══ Excerpted records
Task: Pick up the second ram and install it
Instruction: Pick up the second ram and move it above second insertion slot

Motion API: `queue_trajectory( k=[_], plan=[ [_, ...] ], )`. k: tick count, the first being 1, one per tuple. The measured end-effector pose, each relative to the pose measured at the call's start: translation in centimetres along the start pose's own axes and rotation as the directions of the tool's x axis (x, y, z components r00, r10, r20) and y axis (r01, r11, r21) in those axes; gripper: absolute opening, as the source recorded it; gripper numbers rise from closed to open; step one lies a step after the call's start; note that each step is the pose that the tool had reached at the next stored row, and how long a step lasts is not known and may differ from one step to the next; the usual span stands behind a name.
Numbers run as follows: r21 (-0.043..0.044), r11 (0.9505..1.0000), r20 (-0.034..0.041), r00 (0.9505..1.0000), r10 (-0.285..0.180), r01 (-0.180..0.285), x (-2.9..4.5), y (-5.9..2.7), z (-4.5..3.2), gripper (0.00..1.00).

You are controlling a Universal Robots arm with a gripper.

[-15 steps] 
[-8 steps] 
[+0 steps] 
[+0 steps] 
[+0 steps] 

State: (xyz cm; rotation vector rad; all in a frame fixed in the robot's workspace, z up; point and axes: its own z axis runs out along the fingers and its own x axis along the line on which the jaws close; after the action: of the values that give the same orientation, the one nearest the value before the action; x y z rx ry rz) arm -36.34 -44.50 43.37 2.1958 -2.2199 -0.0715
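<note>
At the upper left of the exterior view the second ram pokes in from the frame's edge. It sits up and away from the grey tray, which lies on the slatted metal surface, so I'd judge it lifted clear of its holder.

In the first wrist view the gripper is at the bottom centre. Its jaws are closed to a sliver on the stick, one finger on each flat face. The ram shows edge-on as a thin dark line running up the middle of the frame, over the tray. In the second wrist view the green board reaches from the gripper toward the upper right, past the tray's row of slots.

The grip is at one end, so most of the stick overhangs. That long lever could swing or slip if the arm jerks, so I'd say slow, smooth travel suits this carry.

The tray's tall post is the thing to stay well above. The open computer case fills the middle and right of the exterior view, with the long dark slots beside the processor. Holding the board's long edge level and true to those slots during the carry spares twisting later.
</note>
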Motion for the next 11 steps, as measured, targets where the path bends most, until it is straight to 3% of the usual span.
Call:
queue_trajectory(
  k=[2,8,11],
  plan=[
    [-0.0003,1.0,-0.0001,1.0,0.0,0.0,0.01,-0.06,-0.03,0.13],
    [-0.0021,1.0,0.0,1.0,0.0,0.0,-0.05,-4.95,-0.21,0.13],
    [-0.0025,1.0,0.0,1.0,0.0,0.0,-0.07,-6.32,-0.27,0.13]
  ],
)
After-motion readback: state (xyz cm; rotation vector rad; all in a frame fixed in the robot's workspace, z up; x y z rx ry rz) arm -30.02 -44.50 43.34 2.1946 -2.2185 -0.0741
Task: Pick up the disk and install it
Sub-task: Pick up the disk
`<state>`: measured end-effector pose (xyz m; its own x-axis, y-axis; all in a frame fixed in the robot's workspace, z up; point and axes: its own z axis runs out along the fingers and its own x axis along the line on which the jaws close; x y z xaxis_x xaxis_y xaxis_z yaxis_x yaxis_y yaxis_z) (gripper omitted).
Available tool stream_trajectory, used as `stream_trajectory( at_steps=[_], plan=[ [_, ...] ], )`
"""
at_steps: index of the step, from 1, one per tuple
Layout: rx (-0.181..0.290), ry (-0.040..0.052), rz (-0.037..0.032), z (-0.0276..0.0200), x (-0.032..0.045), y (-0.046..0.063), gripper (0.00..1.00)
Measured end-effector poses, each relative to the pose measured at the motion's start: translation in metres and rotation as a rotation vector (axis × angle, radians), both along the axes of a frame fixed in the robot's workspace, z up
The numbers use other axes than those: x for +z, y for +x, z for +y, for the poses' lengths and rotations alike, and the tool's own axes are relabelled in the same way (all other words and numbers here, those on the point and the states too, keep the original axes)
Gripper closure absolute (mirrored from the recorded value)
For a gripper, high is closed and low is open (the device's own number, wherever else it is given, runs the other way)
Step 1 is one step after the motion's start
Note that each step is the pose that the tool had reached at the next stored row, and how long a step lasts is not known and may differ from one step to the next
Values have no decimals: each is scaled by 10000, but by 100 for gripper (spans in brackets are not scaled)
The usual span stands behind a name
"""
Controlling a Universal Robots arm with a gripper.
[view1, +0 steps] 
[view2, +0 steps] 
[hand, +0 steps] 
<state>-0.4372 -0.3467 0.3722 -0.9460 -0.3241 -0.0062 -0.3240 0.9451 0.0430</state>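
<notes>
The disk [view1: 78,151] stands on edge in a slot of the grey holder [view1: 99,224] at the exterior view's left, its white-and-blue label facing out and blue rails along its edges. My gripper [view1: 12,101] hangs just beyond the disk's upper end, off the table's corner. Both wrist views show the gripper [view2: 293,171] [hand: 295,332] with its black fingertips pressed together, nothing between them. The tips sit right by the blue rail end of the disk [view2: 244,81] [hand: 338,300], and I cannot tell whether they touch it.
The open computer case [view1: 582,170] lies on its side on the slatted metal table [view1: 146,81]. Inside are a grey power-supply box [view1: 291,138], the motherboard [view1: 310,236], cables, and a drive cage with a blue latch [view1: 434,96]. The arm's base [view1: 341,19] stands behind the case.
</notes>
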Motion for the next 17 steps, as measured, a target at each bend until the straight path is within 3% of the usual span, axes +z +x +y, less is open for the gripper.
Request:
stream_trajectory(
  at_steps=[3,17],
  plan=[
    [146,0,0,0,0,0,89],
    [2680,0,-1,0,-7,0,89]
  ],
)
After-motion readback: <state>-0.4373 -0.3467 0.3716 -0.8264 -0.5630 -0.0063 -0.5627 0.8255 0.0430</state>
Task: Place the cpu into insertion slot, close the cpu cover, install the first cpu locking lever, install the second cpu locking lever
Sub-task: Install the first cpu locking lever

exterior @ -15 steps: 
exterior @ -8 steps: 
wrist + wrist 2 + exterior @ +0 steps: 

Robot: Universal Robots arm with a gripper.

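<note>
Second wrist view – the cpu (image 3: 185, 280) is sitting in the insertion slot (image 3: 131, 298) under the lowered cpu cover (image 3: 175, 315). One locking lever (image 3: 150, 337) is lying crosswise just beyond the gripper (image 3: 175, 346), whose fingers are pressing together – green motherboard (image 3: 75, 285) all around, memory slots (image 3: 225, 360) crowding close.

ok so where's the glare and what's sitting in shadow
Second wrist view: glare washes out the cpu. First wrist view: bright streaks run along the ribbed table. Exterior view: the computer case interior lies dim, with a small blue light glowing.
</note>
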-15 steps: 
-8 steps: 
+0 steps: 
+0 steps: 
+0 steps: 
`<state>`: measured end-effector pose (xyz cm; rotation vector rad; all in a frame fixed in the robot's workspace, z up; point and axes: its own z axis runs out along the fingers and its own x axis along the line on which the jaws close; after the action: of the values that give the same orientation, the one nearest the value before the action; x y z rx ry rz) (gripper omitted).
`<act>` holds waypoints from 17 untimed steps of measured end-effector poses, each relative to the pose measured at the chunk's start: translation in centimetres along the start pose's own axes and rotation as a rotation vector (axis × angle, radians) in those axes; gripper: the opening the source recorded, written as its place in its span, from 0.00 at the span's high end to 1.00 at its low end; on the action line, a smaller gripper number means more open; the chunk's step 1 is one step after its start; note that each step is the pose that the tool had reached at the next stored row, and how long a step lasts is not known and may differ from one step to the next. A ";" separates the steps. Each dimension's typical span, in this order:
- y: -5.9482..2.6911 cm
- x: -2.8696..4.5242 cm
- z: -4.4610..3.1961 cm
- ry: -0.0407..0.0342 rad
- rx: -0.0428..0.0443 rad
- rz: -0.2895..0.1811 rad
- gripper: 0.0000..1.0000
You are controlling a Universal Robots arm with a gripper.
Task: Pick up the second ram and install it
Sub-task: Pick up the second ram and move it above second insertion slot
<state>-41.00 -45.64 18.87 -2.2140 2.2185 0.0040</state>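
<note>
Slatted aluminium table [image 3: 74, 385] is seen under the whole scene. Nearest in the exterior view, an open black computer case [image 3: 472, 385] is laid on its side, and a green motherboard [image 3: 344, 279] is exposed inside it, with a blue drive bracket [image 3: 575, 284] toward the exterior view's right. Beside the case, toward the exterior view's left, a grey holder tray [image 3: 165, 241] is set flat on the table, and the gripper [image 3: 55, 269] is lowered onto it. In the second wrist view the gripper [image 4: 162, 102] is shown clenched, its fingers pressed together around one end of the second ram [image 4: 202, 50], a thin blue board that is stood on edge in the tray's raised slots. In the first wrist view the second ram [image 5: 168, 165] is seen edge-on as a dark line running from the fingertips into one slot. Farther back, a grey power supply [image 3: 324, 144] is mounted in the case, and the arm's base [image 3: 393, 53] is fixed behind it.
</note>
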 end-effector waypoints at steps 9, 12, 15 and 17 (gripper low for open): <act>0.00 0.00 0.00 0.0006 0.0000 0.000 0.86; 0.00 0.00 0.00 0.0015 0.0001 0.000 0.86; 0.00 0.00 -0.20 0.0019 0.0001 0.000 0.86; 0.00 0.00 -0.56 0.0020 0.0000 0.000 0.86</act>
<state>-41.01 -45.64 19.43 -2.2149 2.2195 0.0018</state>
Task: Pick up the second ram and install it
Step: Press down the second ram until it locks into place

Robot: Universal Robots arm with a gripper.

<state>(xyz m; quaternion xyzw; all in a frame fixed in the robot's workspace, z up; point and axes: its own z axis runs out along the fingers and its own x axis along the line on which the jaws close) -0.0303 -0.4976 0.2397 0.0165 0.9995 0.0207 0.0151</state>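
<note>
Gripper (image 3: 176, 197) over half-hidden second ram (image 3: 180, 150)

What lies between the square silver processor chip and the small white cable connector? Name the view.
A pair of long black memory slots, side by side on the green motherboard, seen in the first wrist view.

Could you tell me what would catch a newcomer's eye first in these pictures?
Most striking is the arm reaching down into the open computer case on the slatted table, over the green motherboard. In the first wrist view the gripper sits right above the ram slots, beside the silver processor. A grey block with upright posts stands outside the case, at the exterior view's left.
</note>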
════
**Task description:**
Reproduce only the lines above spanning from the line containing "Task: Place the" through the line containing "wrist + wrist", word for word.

**Written solution:**
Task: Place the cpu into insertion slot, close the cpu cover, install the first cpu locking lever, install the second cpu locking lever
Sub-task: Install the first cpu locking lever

exterior @ -15 steps: 
exterior @ -8 steps: 
wrist + wrist 2 + exterior @ +0 steps: 

The required output has now been supplied.